(Data below Opens)
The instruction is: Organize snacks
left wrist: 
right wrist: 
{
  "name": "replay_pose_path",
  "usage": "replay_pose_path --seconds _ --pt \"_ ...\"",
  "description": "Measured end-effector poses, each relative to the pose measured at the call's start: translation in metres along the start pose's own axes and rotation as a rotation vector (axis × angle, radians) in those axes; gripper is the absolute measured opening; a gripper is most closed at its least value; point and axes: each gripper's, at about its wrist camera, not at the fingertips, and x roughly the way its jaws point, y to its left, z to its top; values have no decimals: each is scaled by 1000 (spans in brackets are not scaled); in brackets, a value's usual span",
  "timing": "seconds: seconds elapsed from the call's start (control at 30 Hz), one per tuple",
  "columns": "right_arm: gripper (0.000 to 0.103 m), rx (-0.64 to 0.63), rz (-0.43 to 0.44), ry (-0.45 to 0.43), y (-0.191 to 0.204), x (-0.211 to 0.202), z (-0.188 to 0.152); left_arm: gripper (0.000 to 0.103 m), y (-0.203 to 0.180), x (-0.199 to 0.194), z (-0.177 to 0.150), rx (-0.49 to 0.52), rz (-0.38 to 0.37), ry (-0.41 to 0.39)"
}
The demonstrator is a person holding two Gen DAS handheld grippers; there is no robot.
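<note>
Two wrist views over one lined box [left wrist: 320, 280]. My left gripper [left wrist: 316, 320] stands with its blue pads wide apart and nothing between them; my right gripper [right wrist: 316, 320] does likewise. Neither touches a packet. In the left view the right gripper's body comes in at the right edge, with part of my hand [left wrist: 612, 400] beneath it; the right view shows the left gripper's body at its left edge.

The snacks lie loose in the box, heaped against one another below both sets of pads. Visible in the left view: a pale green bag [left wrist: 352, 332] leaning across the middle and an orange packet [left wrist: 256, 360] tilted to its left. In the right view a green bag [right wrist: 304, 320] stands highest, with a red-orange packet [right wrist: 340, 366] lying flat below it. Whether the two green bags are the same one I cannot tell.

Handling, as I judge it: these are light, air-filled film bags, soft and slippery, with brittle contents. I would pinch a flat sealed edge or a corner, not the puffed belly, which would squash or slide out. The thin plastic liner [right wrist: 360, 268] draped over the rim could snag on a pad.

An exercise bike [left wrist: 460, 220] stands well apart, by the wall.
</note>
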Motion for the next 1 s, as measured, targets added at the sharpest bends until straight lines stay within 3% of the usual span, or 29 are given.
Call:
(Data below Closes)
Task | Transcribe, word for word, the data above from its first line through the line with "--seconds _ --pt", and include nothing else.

Result of this task |
The instruction is: Organize snacks
left wrist: 
right wrist: 
{
  "name": "replay_pose_path",
  "usage": "replay_pose_path --seconds _ --pt \"_ ...\"",

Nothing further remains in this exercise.